» What is expected
How do the records below read from their first line through the line containing "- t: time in"? Write those lines out exactly.

» Record set
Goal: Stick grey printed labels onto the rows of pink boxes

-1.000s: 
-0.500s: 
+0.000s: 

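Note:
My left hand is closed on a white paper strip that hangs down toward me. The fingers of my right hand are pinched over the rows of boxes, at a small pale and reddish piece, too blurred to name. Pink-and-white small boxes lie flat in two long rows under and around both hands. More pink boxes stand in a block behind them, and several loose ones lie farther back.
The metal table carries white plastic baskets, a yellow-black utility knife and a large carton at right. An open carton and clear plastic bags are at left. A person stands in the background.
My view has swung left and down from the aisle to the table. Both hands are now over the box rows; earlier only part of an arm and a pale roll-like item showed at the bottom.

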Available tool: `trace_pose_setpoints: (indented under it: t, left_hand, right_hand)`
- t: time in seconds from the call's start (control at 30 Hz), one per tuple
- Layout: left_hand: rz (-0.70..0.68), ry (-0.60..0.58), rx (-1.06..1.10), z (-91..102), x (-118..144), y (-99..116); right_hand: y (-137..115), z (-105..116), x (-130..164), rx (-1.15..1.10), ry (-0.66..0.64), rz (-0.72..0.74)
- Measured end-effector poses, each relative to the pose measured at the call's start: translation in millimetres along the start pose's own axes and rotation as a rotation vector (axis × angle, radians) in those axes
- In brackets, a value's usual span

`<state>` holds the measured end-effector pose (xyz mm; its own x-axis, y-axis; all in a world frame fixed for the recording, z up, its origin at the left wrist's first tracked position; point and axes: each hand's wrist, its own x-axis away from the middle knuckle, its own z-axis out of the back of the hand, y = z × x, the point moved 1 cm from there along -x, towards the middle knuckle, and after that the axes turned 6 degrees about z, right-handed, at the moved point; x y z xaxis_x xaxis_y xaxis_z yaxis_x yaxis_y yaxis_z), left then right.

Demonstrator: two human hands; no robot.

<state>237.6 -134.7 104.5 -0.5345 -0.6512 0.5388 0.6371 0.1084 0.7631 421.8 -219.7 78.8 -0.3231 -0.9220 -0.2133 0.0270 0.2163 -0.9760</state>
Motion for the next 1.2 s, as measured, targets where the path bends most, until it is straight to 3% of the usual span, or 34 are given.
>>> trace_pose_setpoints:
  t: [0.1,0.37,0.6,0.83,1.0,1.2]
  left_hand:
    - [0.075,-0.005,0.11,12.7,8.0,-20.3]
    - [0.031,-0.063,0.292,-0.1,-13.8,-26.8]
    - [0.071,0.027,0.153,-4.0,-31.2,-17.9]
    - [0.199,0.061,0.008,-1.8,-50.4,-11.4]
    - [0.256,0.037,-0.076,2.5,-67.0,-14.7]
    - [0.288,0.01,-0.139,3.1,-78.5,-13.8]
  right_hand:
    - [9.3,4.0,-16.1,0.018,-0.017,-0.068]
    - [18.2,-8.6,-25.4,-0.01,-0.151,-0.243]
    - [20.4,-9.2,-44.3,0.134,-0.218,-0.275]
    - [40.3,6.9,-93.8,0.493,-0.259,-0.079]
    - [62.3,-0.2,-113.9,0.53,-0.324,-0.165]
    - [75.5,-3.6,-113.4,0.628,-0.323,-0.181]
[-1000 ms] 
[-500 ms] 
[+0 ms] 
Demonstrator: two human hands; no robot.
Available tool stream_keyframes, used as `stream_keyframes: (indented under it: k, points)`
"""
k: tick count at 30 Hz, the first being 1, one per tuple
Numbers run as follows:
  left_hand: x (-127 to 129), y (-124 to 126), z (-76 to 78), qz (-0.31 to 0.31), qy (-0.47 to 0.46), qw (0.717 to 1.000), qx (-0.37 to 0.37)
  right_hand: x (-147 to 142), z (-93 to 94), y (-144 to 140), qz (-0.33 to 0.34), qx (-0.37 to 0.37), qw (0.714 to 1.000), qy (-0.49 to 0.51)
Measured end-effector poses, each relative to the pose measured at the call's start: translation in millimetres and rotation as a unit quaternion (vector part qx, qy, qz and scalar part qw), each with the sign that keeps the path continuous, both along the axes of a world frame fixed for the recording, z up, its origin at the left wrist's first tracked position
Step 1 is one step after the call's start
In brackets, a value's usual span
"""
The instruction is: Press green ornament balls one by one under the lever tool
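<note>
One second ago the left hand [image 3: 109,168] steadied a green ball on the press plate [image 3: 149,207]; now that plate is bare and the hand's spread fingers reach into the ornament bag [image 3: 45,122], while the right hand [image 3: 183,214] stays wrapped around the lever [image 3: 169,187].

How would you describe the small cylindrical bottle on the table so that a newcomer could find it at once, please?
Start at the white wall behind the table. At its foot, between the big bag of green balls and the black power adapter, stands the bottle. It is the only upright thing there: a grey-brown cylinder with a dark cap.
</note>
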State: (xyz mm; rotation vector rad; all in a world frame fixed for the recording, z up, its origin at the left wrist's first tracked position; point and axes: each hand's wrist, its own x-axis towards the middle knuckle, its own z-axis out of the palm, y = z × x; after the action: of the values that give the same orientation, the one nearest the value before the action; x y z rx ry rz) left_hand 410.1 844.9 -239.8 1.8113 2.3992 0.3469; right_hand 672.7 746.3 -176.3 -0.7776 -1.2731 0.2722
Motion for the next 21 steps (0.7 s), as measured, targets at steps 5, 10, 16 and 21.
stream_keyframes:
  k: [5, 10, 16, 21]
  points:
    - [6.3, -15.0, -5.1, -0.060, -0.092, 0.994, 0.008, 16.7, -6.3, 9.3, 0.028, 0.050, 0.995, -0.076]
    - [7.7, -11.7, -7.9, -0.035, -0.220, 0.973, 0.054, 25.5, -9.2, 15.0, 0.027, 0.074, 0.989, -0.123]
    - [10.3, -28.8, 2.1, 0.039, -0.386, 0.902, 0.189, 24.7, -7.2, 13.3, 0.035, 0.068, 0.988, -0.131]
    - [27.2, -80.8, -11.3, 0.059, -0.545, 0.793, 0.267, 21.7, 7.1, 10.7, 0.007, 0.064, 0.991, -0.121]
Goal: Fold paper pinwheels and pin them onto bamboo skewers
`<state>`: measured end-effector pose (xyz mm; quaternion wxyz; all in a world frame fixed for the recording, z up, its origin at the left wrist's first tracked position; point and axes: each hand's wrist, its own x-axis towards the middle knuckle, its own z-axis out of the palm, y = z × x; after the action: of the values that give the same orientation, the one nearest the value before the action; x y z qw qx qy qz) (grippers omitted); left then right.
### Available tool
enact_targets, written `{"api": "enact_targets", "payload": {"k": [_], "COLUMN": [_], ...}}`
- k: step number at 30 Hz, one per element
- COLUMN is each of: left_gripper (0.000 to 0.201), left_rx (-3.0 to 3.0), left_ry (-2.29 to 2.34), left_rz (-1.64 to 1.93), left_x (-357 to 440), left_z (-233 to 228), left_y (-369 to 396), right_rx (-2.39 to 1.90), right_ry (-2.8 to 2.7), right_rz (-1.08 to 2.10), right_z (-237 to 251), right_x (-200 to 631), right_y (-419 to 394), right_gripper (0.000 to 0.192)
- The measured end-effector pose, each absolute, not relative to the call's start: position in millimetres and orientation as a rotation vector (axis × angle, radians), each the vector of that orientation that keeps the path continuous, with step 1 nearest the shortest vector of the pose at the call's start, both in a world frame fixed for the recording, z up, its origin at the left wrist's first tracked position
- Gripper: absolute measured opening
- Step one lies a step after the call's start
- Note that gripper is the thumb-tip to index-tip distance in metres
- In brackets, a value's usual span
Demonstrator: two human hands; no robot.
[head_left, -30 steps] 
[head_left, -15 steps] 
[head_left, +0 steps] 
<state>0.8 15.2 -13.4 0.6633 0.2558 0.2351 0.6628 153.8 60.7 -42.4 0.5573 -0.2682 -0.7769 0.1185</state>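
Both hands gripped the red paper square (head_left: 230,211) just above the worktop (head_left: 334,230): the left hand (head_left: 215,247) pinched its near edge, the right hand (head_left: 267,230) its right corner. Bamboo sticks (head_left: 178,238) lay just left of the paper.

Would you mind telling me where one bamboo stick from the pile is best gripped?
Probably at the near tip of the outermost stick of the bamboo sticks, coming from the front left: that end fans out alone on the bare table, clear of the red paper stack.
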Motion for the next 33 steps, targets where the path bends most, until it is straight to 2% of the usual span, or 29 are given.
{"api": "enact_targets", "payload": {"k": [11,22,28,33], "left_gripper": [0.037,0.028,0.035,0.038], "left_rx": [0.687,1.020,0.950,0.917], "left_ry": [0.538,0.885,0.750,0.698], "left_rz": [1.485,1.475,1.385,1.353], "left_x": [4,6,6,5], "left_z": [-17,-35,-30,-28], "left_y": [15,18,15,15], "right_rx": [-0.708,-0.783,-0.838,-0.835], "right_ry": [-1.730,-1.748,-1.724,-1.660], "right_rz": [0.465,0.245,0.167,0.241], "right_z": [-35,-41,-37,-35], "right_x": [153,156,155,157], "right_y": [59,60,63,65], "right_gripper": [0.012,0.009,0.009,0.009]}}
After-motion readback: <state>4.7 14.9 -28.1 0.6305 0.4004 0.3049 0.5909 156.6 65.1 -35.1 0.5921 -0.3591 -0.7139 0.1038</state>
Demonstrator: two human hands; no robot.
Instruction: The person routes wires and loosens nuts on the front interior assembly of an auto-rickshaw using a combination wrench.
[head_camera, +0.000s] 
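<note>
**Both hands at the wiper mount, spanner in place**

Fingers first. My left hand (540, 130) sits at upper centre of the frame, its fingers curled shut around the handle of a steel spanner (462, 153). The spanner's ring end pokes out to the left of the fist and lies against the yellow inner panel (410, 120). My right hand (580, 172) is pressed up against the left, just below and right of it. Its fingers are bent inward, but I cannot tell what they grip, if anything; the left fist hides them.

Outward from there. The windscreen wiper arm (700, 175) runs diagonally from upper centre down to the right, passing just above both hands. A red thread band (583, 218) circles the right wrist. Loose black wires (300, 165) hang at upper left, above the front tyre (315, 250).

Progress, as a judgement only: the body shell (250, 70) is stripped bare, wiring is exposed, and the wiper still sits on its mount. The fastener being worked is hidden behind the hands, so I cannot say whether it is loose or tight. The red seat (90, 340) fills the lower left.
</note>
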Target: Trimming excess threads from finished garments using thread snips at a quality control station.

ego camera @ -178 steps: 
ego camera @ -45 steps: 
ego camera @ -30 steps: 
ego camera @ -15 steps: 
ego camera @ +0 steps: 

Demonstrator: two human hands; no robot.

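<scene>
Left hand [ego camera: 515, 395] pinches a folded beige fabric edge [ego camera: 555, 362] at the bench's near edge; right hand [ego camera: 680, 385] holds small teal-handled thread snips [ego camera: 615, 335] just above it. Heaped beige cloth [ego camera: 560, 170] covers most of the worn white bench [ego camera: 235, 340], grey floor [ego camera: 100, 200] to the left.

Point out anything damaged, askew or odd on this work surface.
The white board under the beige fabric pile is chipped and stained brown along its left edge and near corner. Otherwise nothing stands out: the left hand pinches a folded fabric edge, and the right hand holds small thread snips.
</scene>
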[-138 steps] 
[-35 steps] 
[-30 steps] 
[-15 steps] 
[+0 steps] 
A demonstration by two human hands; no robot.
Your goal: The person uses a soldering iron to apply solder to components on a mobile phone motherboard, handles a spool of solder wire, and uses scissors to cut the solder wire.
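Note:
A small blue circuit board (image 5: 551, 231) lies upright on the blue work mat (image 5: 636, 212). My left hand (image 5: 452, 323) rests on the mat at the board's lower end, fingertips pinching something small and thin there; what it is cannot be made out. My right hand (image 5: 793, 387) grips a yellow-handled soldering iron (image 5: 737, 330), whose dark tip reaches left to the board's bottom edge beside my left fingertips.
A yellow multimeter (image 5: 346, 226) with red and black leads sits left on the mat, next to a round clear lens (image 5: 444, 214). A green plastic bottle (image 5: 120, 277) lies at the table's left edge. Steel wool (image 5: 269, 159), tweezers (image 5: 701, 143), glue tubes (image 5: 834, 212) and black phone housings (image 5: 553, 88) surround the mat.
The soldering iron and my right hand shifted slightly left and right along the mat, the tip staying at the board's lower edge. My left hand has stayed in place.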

» Exercise answer
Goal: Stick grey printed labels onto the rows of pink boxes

-1.000s: 
-0.500s: 
+0.000s: 

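Note:
My left hand is closed on a white paper strip that hangs down toward me. The fingers of my right hand are pinched over the rows of boxes, at a small pale and reddish piece, too blurred to name. Pink-and-white small boxes lie flat in two long rows under and around both hands. More pink boxes stand in a block behind them, and several loose ones lie farther back.
The metal table carries white plastic baskets, a yellow-black utility knife and a large carton at right. An open carton and clear plastic bags are at left. A person stands in the background.
My view has swung left and down from the aisle to the table. Both hands are now over the box rows; earlier only part of an arm and a pale roll-like item showed at the bottom.
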
Available tool: `trace_pose_setpoints: (indented under it: t, left_hand, right_hand)`
- t: time in seconds from the call's start (control at 30 Hz), one per tuple

With the output given, the exercise is complete.